Because every spawned subagent loads its full definition as a system prompt, this duplication was multiplied by usage. A session that happened to use 3 of those 6 agents paid roughly 2,700 tokens just for three copies of the same security text.
The instinct is to delete the duplicated block, but that block is security-critical — it is the logic that stops an agent from messaging the wrong recipient or following a malicious symlink out of its worktree. Deleting it outright would be a regression.
So instead I extracted the shared content into a single agent-comms skill, which is loaded on demand rather than baked into every prompt. Each agent keeps a compact inline rule pointing at it, something like:
1
2
3
4
## Comms
Validate SendMessage recipients and worktreePath safety (CWE-59) per the
`agent-comms` skill. Never message an unknown recipient; never resolve a
worktree path that escapes its root.
Three lines, present in the prompt where it cannot be missed, with the full procedure available the moment an agent needs it. The skill is loaded once when relevant instead of six times unconditionally. Net result: about 6,785 characters of duplicated boilerplate removed from the agent definitions.
The lesson: pick the right home for shared knowledge
All three fixes are the same mistake wearing different clothes — the same knowledge copied into a place that gets paid for repeatedly. The fix in each case was to move it to a cheaper home:
- Auto-loaded project files (
CLAUDE.md) — loaded once, survive compaction. The right place for routing rules and standing conventions. The hook just points here. - On-demand skills — loaded only when relevant. The right place for detailed procedures like the comms protocol that not every agent needs on every turn.
- Single registration — config that lives in exactly one file. No “safety” copies.

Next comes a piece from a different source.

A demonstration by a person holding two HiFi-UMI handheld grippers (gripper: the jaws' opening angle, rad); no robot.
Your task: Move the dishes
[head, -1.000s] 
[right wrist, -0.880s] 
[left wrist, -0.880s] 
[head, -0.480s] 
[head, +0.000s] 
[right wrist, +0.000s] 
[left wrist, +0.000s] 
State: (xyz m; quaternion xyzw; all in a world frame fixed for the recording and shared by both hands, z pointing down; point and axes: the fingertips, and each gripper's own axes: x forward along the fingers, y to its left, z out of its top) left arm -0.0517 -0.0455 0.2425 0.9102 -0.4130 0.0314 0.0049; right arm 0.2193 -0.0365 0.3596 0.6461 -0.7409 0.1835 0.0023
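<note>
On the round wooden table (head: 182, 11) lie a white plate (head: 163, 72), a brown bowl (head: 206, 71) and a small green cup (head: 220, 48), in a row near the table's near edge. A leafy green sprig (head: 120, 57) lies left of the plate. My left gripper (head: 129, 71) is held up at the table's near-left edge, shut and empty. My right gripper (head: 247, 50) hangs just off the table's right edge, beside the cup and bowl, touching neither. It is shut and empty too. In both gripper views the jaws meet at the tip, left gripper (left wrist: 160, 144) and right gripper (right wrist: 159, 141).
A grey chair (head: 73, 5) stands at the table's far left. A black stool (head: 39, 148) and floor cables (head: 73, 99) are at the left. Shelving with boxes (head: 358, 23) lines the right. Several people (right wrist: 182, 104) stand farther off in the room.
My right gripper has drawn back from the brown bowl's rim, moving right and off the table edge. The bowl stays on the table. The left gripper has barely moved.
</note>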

What does not belong on the per-turn surface is a full copy of anything that already exists elsewhere. Hooks should nudge, not narrate. Agent prompts should state the rule and delegate the detail.
Make measuring a habit
The reason this duplication survived so long is that nobody was looking at the per-session injection footprint. It is easy to add a hook or copy a prompt block; it is invisible until you add up the characters.

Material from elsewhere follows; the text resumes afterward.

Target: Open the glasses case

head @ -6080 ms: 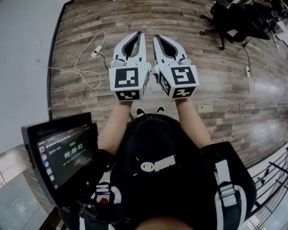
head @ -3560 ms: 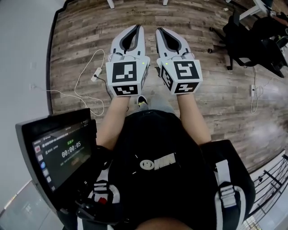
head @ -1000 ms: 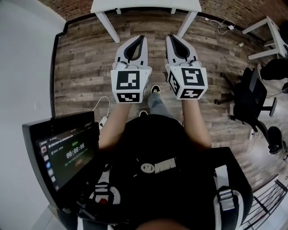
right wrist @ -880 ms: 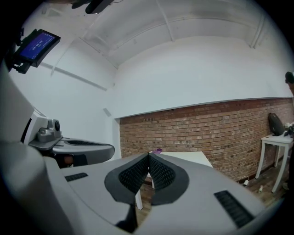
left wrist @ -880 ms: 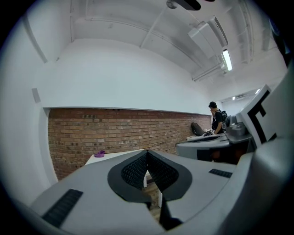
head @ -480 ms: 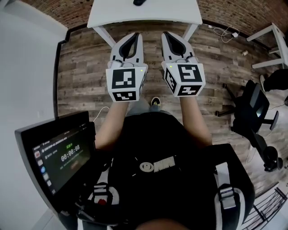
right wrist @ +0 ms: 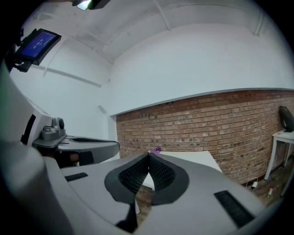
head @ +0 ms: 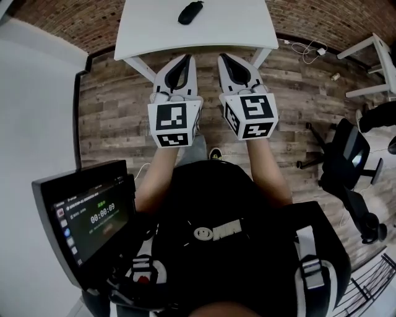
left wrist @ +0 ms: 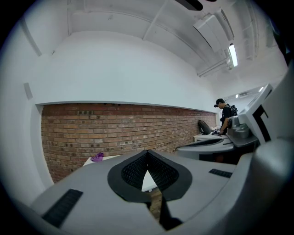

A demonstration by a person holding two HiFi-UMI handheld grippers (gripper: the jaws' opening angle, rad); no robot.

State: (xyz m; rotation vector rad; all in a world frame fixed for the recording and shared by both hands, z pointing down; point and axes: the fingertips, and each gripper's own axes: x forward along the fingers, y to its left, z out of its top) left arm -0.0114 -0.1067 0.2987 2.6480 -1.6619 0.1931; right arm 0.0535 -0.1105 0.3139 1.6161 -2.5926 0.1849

So now I treat the injected footprint as a number worth tracking. A rough wc -c over what each hook emits and what each agent prompt contains is enough to catch the worst offenders:
1
2
# Roughly: how many characters does each hook inject?
for h in hooks/*.json; do echo "$h: $(jq -r '.additionalContext // empty' "$h" | wc -c) chars"; done
You do not need precise token accounting. You need to notice when the same 3,000 characters show up in three different places.
Takeaways
- The expensive surface in an agent system is whatever gets injected on every turn — session hooks and agent system prompts, not your repo size.
- Move standing rules into auto-loaded project files (
CLAUDE.md); they survive compaction and cost nothing extra per session. - Put detailed, conditional procedures into on-demand skills instead of every agent prompt.
- Register hooks in exactly one place to avoid silent double-injection.
- Never delete security-critical text to save tokens — relocate it and leave a compact inline pointer.
- Measure the per-session injection footprint as a routine; duplication is invisible until you count characters.